ACTIVITY:
Among the lines below, the one containing "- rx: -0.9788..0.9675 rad" opens the range and the one containing "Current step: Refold" closes it. Print that range exactly, without the pictures.

#####

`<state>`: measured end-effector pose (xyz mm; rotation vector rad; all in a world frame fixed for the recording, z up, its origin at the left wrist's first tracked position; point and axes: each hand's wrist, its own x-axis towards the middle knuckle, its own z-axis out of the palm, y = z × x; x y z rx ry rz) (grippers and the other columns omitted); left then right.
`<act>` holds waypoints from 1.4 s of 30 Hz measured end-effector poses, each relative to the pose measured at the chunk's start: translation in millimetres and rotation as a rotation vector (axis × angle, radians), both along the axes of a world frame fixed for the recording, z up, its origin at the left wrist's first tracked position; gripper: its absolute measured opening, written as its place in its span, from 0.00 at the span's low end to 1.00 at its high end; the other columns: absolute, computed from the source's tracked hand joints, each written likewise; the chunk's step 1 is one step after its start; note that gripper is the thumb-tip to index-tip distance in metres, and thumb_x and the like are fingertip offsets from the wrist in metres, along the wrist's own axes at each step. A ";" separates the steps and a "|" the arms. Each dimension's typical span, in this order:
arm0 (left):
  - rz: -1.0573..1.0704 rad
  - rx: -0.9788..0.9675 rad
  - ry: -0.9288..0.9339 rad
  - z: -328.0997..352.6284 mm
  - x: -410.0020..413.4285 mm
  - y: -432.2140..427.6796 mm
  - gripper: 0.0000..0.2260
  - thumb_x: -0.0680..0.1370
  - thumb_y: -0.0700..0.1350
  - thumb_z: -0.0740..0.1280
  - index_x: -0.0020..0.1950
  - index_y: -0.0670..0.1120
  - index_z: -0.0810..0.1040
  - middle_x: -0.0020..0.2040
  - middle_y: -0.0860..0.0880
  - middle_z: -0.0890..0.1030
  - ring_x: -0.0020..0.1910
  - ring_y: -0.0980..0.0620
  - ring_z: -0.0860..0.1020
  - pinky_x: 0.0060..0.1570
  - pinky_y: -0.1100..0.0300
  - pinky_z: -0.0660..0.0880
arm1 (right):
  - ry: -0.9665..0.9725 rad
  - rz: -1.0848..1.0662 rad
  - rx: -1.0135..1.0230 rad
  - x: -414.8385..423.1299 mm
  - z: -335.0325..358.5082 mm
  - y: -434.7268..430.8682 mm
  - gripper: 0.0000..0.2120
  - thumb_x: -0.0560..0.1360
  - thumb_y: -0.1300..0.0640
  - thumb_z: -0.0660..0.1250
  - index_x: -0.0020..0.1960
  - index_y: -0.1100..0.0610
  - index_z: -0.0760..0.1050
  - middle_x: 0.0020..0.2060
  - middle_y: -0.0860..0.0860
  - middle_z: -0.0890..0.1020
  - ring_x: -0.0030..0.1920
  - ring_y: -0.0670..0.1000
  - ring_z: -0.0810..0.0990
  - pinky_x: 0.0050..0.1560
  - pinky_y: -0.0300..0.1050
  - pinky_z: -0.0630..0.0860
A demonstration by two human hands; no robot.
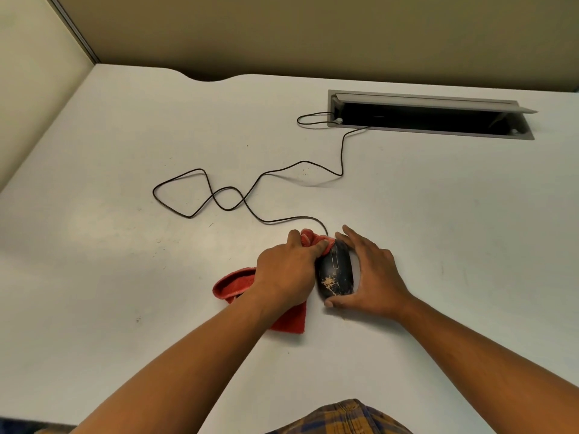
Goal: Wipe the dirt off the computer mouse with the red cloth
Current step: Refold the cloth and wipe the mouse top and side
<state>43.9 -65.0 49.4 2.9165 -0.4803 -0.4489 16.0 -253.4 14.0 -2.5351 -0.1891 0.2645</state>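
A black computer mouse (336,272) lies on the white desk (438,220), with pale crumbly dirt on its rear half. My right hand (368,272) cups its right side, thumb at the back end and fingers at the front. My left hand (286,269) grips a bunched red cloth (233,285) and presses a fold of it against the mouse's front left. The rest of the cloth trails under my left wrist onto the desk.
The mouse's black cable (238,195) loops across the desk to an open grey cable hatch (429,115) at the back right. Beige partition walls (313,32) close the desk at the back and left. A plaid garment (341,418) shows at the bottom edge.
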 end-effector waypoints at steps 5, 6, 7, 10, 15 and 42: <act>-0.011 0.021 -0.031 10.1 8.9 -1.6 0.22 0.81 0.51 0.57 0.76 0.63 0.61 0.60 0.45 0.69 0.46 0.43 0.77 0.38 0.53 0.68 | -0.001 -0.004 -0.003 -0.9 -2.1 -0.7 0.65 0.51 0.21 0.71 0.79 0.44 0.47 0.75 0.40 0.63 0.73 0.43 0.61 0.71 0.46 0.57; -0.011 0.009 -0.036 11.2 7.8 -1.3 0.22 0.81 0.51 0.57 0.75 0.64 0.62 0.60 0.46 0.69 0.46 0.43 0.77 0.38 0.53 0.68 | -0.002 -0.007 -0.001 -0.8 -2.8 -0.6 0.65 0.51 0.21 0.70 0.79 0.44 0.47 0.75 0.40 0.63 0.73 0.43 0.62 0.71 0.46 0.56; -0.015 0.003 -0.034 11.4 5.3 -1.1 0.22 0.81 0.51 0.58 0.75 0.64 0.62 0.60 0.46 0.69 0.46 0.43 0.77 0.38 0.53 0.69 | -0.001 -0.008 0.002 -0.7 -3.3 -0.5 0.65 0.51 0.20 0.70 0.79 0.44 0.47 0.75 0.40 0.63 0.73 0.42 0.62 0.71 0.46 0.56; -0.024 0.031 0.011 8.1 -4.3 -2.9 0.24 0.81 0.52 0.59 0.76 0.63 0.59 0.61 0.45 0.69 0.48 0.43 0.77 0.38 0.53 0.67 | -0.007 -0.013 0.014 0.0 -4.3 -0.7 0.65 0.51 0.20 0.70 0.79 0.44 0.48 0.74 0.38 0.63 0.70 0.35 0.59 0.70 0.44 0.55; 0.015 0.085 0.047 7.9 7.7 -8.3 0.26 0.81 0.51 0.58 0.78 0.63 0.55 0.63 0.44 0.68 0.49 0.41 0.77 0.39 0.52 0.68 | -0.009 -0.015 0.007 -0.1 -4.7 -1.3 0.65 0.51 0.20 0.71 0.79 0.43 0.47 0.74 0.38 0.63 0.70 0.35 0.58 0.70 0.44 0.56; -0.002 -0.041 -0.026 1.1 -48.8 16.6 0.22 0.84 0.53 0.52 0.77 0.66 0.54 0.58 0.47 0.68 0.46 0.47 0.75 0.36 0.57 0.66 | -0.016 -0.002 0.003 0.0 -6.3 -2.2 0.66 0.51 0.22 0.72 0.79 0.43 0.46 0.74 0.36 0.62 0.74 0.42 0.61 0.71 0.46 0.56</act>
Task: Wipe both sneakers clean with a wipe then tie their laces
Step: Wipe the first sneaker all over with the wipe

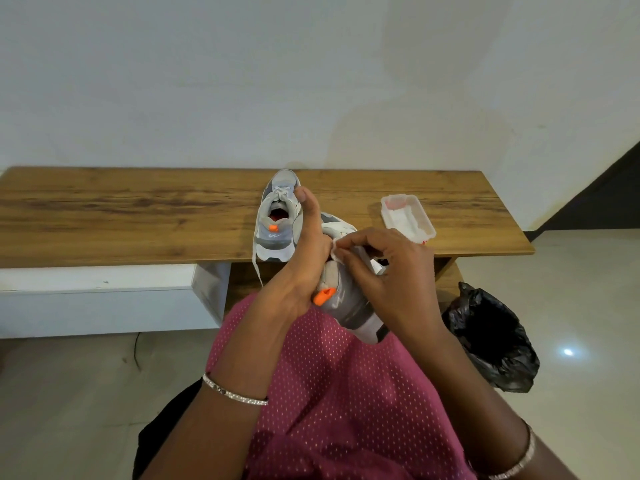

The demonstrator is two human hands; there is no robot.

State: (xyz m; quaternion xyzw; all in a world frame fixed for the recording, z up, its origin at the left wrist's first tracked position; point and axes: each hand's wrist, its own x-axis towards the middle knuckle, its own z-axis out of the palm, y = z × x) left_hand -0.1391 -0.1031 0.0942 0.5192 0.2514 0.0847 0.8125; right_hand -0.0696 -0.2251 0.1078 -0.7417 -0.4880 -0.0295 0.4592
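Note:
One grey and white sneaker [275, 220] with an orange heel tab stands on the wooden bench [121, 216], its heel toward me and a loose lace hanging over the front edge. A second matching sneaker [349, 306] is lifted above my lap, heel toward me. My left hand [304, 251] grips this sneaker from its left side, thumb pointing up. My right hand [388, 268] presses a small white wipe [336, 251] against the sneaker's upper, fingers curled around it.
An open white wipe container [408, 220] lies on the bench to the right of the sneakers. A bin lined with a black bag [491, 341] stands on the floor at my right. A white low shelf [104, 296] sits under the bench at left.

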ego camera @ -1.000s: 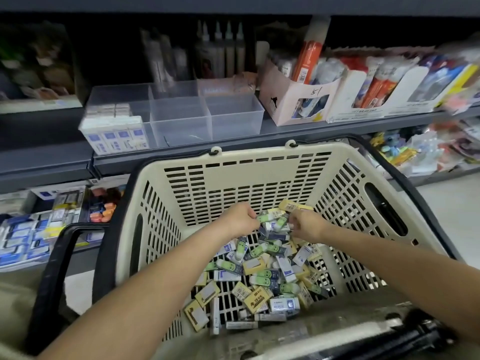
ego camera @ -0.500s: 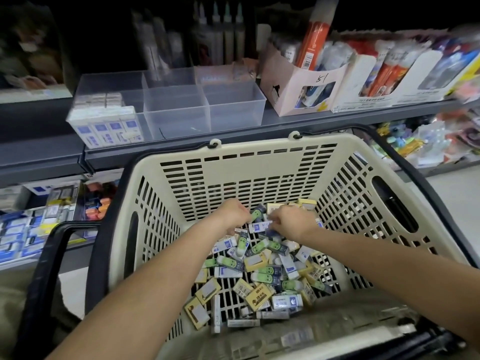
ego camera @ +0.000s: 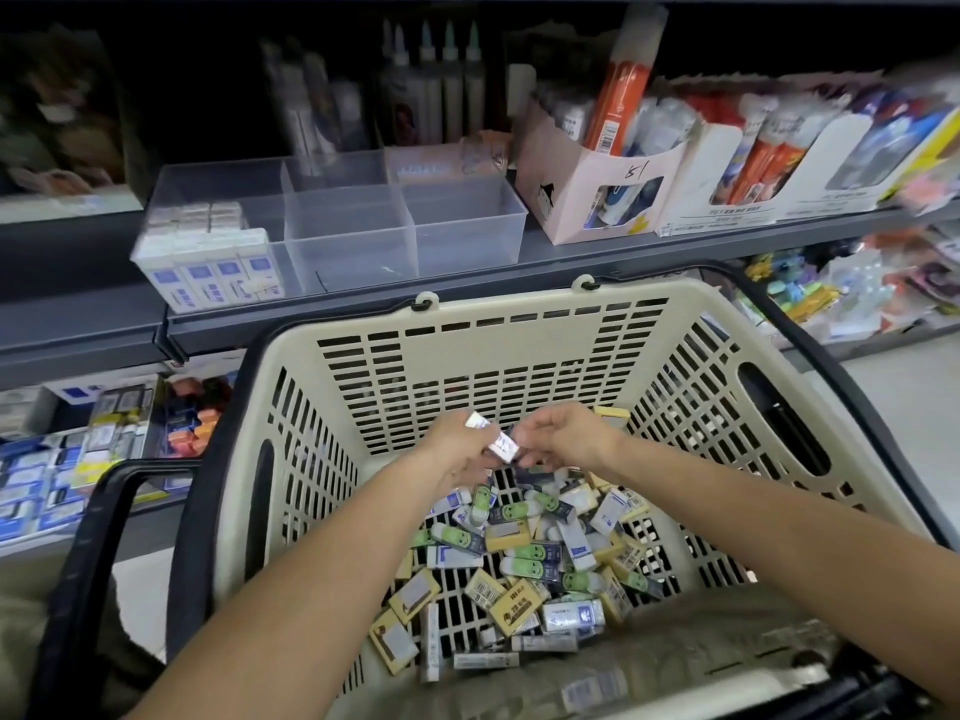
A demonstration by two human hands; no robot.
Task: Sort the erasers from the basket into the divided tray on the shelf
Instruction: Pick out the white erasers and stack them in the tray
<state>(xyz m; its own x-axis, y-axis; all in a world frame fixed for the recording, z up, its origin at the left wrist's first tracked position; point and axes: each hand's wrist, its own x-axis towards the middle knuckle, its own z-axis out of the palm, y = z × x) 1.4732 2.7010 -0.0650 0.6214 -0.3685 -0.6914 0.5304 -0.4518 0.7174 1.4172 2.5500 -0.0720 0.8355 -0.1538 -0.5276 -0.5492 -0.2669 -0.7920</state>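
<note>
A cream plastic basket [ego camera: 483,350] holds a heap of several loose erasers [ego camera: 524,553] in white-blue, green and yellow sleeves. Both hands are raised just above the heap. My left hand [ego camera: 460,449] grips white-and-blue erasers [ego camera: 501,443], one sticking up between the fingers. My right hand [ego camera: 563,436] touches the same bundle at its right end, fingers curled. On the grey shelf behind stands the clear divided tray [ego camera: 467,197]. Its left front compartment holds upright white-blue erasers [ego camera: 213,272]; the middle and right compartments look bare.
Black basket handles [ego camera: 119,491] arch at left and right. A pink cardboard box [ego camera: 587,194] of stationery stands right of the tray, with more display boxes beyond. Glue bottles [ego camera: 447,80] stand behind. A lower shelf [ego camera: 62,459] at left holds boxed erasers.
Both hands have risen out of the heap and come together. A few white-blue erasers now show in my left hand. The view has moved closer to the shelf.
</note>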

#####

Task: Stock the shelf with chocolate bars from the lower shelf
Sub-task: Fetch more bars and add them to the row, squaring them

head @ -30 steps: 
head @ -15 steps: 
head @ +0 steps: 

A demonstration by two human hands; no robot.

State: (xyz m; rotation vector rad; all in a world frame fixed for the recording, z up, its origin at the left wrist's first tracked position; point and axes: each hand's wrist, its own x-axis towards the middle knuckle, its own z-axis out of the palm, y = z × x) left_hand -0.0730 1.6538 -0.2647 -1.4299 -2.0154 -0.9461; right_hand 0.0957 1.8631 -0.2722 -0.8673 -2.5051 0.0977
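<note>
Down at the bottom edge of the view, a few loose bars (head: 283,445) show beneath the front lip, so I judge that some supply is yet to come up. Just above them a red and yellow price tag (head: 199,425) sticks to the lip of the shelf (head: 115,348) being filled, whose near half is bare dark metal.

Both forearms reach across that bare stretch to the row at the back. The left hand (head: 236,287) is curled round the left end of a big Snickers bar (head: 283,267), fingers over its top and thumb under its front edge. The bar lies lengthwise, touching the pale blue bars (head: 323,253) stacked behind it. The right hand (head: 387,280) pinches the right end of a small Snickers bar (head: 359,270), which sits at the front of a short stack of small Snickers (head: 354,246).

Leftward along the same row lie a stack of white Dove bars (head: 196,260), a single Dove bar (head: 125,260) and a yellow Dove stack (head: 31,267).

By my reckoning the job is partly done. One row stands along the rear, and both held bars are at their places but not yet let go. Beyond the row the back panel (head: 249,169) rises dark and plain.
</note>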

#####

EXERCISE SOLUTION:
  - rx: -0.9788..0.9675 rad
  - ry: -0.9288..0.9339 rad
  - z: -328.0997..352.6284 mm
  - x: -410.0020..413.4285 mm
  - y: -432.2140..427.6796 mm
  - gripper: 0.0000..0.2260
  - thumb_x: -0.0680..0.1370
  - thumb_y: -0.0700..0.1350
  - thumb_z: -0.0740..0.1280
  - index_x: -0.0020..0.1950
  - index_y: -0.0670..0.1120
  - index_z: -0.0810..0.1040
  - middle_x: -0.0020..0.2040
  - middle_y: -0.0860..0.0880
  - middle_z: -0.0890..0.1030
  - ring_x: -0.0020..0.1910
  - ring_y: -0.0980..0.0620
  - ring_z: -0.0860..0.1020
  - pinky_x: 0.0060..0.1570
  - pinky_y: -0.1100..0.0300
  - pinky_z: -0.0660..0.0880
arm1 (right):
  - ry: -0.9665..0.9725 rad
  - rz: -1.0848..1.0662 rad
  - rx: -1.0135..1.0230 rad
  - x: -414.8385..423.1299 mm
  - z: -335.0325..358.5082 mm
  - y: -434.7268..430.8682 mm
  - gripper: 0.0000..0.2120
  - thumb_x: -0.0560..0.1360
  - thumb_y: -0.1300..0.0640
  - thumb_z: -0.0660..0.1250
  - index_x: -0.0020..0.1960
  - index_y: -0.1100..0.0610
  - index_z: -0.0760..0.1050
  - middle_x: 0.0020..0.2060
  - middle_y: -0.0860..0.0860
  - middle_z: -0.0890..0.1020
  - ring_x: -0.0030..0.1920
  - ring_y: -0.0670..0.1000
  - ring_z: -0.0810..0.0990
  - pinky_x: 0.0050..0.1560
  - pinky_y: -0.0300..0.1050
  - pinky_z: -0.0630..0.0860
A demonstration by two human hands; no robot.
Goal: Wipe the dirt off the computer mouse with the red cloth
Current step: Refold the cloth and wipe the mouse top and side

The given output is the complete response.